INFORMATION GIVEN -
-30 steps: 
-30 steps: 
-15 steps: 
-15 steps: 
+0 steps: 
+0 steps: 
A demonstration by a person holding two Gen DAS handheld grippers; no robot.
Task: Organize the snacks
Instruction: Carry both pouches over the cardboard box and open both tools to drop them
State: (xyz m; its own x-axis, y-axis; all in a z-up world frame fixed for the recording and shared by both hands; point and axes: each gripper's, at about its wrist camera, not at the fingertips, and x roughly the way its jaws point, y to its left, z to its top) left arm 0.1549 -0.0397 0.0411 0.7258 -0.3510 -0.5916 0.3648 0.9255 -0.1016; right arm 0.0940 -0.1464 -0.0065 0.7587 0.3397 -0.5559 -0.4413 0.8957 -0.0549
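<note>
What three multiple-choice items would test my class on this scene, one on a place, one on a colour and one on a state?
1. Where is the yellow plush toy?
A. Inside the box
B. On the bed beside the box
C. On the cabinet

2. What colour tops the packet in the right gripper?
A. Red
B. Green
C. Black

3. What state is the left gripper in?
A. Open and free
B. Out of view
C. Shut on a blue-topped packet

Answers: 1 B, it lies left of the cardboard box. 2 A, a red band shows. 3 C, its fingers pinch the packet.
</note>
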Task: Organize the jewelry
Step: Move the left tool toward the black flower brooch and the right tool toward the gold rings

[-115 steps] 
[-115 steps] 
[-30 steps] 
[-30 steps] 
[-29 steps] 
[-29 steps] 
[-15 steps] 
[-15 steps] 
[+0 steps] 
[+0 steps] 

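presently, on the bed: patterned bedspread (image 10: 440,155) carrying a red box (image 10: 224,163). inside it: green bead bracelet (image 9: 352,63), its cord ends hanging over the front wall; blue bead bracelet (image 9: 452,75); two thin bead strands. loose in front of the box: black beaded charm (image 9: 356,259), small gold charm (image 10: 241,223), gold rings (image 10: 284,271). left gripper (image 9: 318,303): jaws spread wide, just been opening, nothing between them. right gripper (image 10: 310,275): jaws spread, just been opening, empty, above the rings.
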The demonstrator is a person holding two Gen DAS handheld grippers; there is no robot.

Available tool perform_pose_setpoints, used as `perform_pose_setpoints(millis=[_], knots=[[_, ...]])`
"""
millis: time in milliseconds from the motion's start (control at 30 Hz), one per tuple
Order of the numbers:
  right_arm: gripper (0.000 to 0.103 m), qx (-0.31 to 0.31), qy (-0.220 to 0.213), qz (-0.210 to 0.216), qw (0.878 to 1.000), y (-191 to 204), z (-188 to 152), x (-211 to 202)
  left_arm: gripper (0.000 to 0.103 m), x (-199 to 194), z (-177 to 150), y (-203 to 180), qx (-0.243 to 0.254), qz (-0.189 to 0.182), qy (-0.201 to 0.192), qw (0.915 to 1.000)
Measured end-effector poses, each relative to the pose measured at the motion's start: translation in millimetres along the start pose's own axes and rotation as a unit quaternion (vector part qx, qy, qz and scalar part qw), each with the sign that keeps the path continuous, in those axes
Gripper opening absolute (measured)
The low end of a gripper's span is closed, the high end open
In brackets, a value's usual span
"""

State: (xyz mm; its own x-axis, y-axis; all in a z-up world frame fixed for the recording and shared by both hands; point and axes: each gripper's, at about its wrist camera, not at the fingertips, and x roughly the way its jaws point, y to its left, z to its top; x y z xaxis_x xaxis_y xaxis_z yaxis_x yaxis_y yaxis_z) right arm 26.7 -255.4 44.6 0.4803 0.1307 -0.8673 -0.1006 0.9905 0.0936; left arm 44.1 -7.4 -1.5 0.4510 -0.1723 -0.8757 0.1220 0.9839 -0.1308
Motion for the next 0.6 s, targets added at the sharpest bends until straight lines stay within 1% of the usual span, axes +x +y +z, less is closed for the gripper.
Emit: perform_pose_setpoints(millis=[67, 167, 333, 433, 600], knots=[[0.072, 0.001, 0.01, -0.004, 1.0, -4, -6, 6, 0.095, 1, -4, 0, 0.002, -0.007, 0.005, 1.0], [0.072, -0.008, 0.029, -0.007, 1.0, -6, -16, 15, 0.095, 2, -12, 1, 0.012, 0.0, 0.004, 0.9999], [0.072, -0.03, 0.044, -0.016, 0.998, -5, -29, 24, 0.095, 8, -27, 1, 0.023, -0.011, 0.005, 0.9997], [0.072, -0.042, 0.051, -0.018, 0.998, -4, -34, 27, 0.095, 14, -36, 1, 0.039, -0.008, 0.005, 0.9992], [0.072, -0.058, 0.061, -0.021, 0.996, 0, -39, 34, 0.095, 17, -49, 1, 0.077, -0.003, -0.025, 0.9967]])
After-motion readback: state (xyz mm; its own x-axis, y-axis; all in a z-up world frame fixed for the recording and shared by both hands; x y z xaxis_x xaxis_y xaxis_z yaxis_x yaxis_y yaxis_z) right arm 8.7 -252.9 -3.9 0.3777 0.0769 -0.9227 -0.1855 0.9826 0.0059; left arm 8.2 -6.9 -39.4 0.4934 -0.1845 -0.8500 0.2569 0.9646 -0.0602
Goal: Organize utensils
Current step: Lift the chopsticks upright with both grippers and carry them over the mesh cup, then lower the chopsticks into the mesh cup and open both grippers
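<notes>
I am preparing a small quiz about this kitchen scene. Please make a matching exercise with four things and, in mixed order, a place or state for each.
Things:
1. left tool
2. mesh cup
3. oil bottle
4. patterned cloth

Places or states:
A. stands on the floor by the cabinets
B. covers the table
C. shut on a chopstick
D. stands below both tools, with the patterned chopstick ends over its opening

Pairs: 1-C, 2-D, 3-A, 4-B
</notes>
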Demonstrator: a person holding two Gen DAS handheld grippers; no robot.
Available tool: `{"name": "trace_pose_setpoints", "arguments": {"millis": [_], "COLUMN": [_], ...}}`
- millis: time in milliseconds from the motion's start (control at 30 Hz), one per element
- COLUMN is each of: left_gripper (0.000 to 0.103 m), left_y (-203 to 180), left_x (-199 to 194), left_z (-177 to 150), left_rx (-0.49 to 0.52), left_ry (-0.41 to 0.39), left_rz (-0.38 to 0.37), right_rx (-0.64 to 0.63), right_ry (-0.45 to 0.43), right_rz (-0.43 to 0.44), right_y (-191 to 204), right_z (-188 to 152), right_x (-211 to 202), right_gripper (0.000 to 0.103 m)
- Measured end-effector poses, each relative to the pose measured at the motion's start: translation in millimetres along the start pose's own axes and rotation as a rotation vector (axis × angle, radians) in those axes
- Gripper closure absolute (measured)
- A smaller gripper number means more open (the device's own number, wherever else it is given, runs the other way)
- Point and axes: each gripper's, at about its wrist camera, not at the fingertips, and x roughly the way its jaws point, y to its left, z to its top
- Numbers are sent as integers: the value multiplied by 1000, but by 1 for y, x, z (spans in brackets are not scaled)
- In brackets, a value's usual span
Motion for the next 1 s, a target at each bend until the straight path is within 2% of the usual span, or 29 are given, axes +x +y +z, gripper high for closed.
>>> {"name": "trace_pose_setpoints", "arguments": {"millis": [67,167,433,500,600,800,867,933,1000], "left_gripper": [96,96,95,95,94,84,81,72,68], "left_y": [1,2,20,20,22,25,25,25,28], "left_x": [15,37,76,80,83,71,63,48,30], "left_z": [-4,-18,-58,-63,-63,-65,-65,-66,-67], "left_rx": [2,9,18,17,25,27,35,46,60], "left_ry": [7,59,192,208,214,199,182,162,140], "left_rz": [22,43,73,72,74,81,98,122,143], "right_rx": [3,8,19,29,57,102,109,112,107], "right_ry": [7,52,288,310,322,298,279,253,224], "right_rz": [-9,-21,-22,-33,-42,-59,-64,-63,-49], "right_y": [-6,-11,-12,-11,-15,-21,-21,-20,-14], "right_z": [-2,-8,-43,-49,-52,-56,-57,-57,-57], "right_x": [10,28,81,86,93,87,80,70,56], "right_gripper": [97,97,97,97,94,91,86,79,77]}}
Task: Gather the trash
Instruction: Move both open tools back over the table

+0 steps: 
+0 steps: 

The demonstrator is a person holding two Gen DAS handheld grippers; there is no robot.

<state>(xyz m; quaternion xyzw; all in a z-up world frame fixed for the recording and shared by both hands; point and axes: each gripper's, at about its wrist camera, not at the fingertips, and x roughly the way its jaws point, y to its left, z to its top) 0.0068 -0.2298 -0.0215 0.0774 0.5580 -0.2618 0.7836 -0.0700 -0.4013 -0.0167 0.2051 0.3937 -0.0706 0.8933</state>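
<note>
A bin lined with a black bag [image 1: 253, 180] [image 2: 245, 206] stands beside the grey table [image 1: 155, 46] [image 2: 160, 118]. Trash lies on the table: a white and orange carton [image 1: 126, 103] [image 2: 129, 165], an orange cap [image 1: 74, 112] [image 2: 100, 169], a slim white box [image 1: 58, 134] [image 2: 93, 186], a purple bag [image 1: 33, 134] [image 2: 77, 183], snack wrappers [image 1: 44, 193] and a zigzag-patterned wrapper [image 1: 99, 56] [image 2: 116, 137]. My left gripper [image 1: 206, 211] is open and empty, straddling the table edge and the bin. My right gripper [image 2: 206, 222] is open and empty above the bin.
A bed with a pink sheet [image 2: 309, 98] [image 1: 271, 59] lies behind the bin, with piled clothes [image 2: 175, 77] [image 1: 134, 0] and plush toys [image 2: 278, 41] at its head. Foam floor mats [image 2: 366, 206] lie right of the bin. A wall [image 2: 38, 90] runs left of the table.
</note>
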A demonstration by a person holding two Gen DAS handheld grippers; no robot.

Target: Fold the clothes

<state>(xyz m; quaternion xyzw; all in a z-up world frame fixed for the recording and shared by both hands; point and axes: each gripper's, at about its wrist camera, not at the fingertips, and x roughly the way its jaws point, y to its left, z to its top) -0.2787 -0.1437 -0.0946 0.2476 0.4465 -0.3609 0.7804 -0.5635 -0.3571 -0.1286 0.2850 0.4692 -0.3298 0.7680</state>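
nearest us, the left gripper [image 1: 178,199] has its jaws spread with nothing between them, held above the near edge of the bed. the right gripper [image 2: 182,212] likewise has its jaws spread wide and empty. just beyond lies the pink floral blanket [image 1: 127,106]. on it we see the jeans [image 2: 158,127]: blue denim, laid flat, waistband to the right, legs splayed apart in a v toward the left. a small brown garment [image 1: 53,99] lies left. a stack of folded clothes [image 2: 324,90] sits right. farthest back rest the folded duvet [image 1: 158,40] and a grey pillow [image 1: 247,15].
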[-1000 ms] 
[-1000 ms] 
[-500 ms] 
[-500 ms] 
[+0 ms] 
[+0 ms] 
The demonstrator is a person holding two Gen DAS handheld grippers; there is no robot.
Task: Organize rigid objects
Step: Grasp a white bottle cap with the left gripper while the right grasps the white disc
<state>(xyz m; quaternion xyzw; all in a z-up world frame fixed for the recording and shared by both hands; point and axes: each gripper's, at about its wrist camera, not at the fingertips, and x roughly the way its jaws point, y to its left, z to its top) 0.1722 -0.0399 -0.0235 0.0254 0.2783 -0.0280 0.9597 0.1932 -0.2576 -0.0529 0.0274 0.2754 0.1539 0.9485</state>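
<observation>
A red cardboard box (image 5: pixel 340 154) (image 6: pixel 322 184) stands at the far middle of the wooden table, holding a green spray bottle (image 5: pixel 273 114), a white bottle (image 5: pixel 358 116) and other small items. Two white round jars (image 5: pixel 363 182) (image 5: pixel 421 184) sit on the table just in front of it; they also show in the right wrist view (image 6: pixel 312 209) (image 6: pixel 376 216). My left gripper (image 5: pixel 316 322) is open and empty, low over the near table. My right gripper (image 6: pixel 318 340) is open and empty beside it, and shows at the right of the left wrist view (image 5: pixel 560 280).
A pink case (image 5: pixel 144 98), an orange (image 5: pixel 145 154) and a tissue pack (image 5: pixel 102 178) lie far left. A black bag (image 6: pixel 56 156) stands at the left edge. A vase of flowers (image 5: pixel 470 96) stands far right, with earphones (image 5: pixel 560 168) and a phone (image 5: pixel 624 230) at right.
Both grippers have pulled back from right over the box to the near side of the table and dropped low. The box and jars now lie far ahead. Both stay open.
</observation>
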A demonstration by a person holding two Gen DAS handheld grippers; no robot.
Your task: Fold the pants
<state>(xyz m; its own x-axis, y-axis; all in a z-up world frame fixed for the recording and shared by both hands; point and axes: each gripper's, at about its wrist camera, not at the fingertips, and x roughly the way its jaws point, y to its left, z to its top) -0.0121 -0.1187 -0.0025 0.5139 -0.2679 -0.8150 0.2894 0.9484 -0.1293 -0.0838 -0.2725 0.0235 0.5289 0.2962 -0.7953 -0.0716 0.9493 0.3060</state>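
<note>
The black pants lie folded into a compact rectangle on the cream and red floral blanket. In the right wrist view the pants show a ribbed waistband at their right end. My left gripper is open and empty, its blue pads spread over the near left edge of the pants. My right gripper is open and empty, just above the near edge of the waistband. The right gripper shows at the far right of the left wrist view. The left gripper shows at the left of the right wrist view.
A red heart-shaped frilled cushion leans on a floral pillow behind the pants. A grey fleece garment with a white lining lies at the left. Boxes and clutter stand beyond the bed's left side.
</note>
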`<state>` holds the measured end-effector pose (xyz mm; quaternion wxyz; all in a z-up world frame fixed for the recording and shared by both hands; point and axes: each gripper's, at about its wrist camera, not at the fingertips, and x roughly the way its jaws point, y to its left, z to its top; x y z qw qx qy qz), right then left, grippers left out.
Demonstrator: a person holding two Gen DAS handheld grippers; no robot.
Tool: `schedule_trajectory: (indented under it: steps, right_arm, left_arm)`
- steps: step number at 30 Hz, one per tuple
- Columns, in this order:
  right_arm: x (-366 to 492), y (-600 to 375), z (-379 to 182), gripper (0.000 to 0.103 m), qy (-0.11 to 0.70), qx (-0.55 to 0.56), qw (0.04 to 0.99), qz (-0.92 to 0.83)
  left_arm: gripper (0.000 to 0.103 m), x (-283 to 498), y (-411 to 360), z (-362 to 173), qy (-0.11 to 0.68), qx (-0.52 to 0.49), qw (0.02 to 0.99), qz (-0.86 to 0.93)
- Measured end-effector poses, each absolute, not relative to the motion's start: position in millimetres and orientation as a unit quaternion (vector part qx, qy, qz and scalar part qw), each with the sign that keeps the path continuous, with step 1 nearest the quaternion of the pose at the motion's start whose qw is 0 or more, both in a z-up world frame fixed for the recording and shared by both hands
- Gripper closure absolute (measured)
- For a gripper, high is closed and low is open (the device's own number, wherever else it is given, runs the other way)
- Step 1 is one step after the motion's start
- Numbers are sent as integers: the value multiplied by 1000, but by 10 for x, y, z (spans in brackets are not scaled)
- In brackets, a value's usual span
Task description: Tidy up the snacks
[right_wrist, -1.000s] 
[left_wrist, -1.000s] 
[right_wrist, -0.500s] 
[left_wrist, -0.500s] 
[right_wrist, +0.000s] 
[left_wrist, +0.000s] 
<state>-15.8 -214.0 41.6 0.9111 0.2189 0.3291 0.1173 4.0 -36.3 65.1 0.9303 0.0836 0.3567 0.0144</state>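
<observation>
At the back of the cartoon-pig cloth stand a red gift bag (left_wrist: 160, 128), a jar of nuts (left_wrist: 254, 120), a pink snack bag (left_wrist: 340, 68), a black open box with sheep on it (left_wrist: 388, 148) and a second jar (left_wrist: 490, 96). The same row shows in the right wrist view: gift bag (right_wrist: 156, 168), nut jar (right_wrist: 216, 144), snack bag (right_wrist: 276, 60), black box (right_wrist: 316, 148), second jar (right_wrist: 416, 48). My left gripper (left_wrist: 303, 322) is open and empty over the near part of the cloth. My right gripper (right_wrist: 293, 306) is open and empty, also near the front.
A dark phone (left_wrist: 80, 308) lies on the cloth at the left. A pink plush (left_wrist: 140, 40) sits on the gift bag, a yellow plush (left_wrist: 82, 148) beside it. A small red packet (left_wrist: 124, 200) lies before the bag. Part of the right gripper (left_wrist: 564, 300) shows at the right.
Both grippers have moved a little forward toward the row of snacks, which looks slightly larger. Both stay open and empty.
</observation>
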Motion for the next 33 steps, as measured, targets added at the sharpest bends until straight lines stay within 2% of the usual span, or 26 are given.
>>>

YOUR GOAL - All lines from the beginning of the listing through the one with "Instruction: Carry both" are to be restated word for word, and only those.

TASK RESULT -
-30 steps: 
-30 steps: 
-15 steps: 
-15 steps: 
+0 steps: 
+0 steps: 
A demonstration by a person holding two Gen DAS handheld grippers; no robot.
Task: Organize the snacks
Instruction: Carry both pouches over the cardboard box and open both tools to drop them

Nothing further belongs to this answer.